▶ YOUR ASSIGNMENT
Here is a listing. Write it all out again exactly, but not its pictures.

▶ INFORMATION PROVIDED
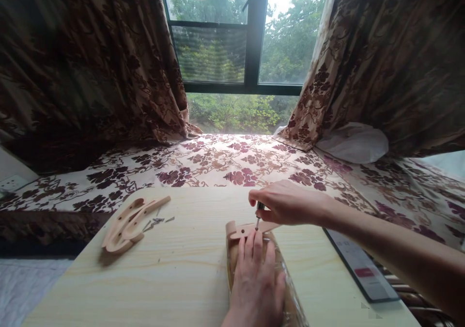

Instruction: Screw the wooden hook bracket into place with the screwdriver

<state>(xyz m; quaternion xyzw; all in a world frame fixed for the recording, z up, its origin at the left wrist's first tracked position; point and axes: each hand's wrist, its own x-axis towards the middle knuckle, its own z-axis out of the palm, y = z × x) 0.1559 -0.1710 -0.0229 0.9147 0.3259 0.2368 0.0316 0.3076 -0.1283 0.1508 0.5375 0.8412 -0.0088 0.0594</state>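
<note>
My right hand (pixel 278 203) is closed around a small screwdriver (pixel 258 216), held upright with its tip at a hole in a light wooden piece (pixel 238 231). That piece lies across the far end of a brown block wrapped in clear plastic (pixel 290 288). My left hand (pixel 254 278) lies flat on the wrapped block with its fingers spread, the fingertips against the wooden piece. Curved wooden pieces with holes (pixel 118 230) rest at the table's left. Several screws (pixel 157 222) are scattered beside them.
The pale wooden table (pixel 181 278) meets a ledge with flowered cloth (pixel 232 160) below the window. A tablet (pixel 363 269) lies at the table's right edge, under my right forearm. A white plastic bag (pixel 354 143) sits by the right curtain.
</note>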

▶ WRITTEN ANSWER
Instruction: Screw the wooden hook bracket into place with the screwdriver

<state>(xyz m; quaternion xyzw; all in a world frame fixed for the recording, z up, its origin at the left wrist's first tracked position; point and axes: each hand's wrist, its own x-axis towards the middle knuckle, its own z-axis out of the palm, y = z × x) 0.1559 -0.1710 -0.0229 0.9147 0.3259 0.2368 0.0316 0.3076 -0.1283 0.1508 0.5375 0.8412 -0.0088 0.0594</state>
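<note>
My right hand (pixel 278 203) is closed around a small screwdriver (pixel 258 216), held upright with its tip at a hole in a light wooden piece (pixel 238 231). That piece lies across the far end of a brown block wrapped in clear plastic (pixel 290 288). My left hand (pixel 254 278) lies flat on the wrapped block with its fingers spread, the fingertips against the wooden piece. Curved wooden pieces with holes (pixel 118 230) rest at the table's left. Several screws (pixel 157 222) are scattered beside them.
The pale wooden table (pixel 181 278) meets a ledge with flowered cloth (pixel 232 160) below the window. A tablet (pixel 363 269) lies at the table's right edge, under my right forearm. A white plastic bag (pixel 354 143) sits by the right curtain.
</note>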

For this exercise, nothing more is required.